La muerte de un anestesista en Buenos Aires y la del cantante Michael Jackson comparten la relación con el uso inadecuado del Propofol, un fármaco de alto riesgo fuera del entorno médico controlado.
La investigación por la muerte del anestesista Alejandro Salazar, de 31 años, ocurrida en su departamento de Buenos Aires, ha puesto nuevamente en foco los riesgos del uso indebido de drogas hospitalarias, específicamente el anestésico Propofol. Según informaron fuentes del caso, la autopsia determinó que el fallecimiento se debió a una congestión, edema pulmonar y edema meningoencefálico, causados por el consumo de Propofol y Fentanilo, fármacos a los que el profesional tenía acceso por su trabajo.

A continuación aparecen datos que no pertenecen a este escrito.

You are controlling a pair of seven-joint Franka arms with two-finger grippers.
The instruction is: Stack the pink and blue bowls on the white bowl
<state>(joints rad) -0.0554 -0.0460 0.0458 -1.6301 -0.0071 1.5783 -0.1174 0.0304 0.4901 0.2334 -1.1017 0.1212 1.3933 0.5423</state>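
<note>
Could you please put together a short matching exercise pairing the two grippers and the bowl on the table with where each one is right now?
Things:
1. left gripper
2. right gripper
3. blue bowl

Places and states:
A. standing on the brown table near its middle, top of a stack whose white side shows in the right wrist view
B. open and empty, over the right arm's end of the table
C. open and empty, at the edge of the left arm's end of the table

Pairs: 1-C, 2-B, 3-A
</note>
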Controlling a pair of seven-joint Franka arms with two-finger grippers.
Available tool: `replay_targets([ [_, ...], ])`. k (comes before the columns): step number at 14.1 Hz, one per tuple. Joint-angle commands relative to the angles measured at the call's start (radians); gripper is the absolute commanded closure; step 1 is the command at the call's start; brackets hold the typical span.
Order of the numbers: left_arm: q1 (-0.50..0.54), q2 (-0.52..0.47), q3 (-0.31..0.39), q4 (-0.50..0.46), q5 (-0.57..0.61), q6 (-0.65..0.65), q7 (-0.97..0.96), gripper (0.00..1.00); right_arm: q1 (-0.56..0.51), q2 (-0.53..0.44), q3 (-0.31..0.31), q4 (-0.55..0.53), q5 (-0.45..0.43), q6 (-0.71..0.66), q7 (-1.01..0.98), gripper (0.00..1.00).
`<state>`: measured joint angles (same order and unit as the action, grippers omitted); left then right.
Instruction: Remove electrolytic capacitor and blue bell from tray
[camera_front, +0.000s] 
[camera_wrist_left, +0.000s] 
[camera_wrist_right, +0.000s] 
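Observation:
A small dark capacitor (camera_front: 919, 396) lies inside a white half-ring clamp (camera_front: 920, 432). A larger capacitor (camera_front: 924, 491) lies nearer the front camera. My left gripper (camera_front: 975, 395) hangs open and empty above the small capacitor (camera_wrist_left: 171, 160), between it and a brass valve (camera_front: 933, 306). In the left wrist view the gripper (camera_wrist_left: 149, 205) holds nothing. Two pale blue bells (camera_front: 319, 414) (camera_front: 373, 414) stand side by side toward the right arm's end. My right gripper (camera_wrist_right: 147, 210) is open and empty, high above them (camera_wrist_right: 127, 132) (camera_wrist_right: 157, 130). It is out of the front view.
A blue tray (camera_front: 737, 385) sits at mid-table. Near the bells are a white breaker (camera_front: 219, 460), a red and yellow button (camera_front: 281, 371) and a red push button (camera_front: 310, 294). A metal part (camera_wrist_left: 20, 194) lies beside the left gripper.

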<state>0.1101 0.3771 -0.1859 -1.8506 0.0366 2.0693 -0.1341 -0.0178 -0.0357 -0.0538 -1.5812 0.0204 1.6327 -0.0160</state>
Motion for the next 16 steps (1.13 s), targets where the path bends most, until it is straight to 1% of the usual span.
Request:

Este caso presenta una coincidencia con el deceso del cantante Michael Jackson, ocurrido en junio de 2009. En aquella oportunidad, la investigación concluyó que el artista murió por «intoxicación aguda por Propofol», administrado por su médico personal, Conrad Murray, fuera de un entorno médico adecuado y sin la supervisión necesaria. Murray fue condenado por homicidio involuntario.
El Propofol es un anestésico intravenoso utilizado en hospitales y clínicas para inducir y mantener la anestesia general o para la sedación en procedimientos como cirugías y endoscopías. Su uso requiere un estricto monitoreo por parte de profesionales de la salud, ya que, especialmente en combinación con opioides como el Fentanilo, puede causar depresión del sistema nervioso central, apnea o paro respiratorio.
Ambos casos han servido para evidenciar los graves peligros que conlleva la utilización de estos potentes fármacos fuera del ámbito sanitario controlado y sin la vigilancia profesional correspondiente.